Королева вызвала его в Холируд. Это был не первый раз и, вероятно, не последний. Это означало, что его проповеди были эффективны, что его слова достигли цели.

«Никто не пинает дохлого пса, – удовлетворенно подумал он. Вслед за этой мыслью пришла другая, менее приятная: – Собака лает – караван идет».

– Пора, – сказал Нокс и в последний раз разгладил свой воротник. Снаружи его ожидала толпа сторонников и благожелателей, которые собирались проводить его до самых ворот дворца. Он с достоинством спустился по лестнице и получил первое приветствие от отца Маргарет, лорда Охилтри.

– Пойдемте, брат, мы проводим вас, – он указал на большую группу людей. – Если Бог будет с вами, кто сможет устоять против вас?

Они двинулись вверх по Кэнонгейт вслед за своим предводителем. Перед воротами Холируда Нокс повернулся к ним со словами прощания.

– Я должен встретить эту язычницу один, подобно Даниилу в логове льва, – сказал он.

– Да, но ты будешь львом! – выкрикнул кто-то. – Покажи ей зубы!

Нок пересек внутренний двор. Вскоре его проводили в приемную, а оттуда к уже знакомой широкой лестнице и в соседний зал для аудиенций. Королева уже находилась там и сидела на троне под расшитым золотисто-лиловым балдахином.

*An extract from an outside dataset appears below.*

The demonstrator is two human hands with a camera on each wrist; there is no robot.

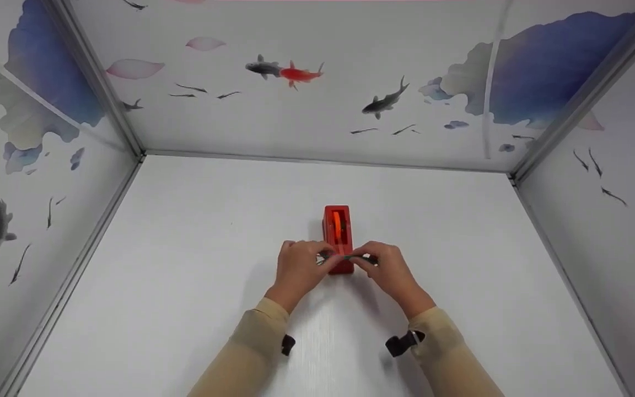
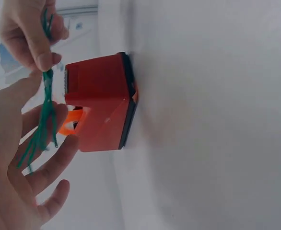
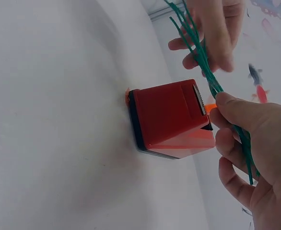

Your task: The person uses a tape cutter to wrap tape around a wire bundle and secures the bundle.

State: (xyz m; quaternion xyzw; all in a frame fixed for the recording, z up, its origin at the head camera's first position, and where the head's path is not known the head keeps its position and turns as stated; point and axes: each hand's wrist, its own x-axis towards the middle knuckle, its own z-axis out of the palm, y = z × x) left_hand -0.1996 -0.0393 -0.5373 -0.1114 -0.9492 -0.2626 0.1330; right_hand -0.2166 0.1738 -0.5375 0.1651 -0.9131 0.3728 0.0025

Она была облачена в красный и желтый цвета Шотландии, как будто собиралась признаться в любви к своей стране. Ее волосы были зачесаны назад, а лицо блестело. Его только что смазали миндальным маслом, привезенным из Франции, догадался Нокс. Она улыбалась и явно была довольна собой.

«Она не более красива, чем моя Маргарет», – с искренним удивлением подумал он. Внезапно она умалилась в его глазах.

– Мастер Нокс, – сказал Джон Эрскин. – Ее Величество пожелали, чтобы я присутствовал здесь, отвечал на вопросы и засвидетельствовал то, что произойдет между вами.

Эрскин – скромный и добрый человек, убежденный протестант, которого королева недавно наградила титулом графа Мара. Отсутствие лорда Джеймса бросалось в глаза.

Нокс слегка поклонился и выпрямился, ожидая слов королевы.

– Дорогой мастер Нокс! – Ее тон был мягким и оскорбительно любезным. – Я должна поздравить вас с недавно заключенным браком и пожелать вам счастья.

Она улыбнулась так, как если бы только что предложила ему новое поместье.

– Я уверен, что вы позвали меня не ради этого, – ответил он.

– Никаких обид между нами. – Она по-прежнему улыбалась, как будто не слышала его резких слов. – Что бы ни случилось в прошлом, теперь мы стали другими и многому научились с тех пор.

Ее улыбка была совершенно безмятежной.

– Каждый день я учусь у Господа. Это не то же самое, что обычная учеба, когда даже неразумный ребенок день за днем умножает свои знания, почти не прикладывая к этому усилий. Я не нахожу в вас никаких перемен с тех пор, как вы впервые высадились здесь посреди злосчастного тумана четыре года назад.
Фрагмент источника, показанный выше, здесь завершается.